Your task
In the entries below, find the line with "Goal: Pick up" and the line with "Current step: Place"; give again those lines and every line between them, exactly.

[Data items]
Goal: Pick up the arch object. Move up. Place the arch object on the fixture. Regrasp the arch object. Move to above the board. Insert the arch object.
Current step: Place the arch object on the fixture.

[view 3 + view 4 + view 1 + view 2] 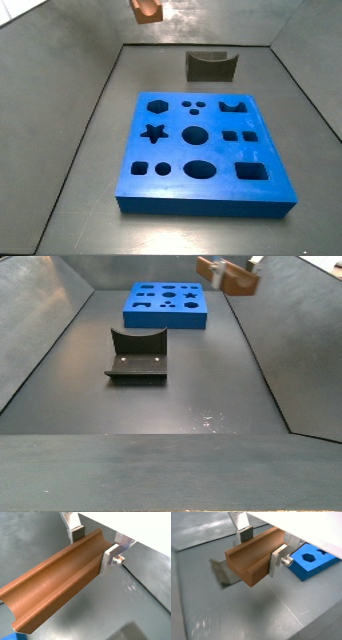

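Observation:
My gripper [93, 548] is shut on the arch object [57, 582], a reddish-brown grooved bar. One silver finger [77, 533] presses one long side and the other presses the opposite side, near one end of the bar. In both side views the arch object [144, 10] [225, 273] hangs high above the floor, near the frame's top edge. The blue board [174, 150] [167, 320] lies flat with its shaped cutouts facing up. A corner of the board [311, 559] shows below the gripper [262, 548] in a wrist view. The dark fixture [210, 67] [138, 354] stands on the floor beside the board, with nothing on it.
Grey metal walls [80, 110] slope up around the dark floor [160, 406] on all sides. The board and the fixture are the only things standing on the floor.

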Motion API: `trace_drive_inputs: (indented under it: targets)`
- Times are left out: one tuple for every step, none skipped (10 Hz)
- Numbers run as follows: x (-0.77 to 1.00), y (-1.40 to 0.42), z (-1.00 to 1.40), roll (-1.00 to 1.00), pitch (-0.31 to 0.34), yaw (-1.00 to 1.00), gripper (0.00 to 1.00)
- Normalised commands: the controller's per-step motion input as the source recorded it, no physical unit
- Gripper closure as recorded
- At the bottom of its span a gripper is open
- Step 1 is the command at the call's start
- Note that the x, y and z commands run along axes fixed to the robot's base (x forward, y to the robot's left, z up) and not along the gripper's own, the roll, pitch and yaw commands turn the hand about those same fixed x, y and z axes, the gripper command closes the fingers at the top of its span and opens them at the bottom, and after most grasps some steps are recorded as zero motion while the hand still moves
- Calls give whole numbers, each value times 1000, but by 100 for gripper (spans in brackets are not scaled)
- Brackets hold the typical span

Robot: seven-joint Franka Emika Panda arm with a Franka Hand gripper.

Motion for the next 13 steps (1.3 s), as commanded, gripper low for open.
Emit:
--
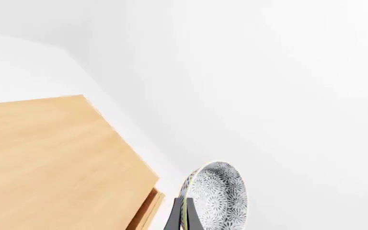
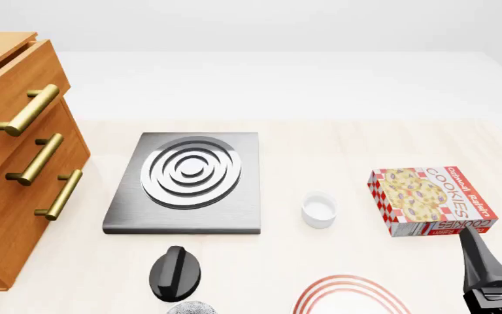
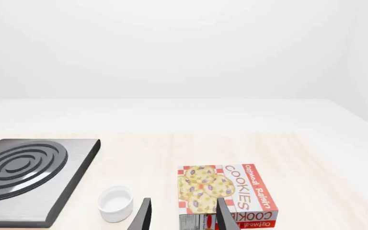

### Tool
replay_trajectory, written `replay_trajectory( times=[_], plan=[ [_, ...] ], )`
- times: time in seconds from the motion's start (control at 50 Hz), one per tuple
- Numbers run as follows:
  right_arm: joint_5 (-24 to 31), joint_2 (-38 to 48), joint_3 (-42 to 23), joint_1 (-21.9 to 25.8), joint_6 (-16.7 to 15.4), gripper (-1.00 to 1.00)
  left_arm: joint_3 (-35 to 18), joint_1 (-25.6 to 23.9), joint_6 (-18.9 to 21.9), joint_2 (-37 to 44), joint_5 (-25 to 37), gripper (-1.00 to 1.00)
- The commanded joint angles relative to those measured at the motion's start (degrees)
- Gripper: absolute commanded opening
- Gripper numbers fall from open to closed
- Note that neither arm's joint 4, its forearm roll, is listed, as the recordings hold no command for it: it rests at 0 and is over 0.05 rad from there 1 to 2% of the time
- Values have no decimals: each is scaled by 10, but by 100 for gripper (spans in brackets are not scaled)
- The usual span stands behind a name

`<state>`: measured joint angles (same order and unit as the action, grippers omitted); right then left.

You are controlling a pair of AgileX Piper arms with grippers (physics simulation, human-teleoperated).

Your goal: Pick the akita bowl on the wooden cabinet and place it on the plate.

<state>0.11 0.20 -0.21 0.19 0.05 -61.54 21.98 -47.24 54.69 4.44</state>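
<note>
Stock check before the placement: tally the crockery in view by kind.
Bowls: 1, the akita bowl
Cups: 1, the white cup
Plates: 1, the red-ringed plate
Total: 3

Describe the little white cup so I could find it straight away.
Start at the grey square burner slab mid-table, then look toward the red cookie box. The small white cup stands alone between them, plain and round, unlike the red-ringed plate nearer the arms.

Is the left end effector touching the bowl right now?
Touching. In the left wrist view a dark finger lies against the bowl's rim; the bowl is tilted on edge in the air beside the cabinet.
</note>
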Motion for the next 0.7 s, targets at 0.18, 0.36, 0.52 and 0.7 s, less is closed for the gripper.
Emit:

Result of this task
Goal: Pick up the arch object. Move up. Place the arch object on the fixture. Regrasp the arch object. Move to above the board. Insert the arch object.
Current step: Place the arch object on the fixture.

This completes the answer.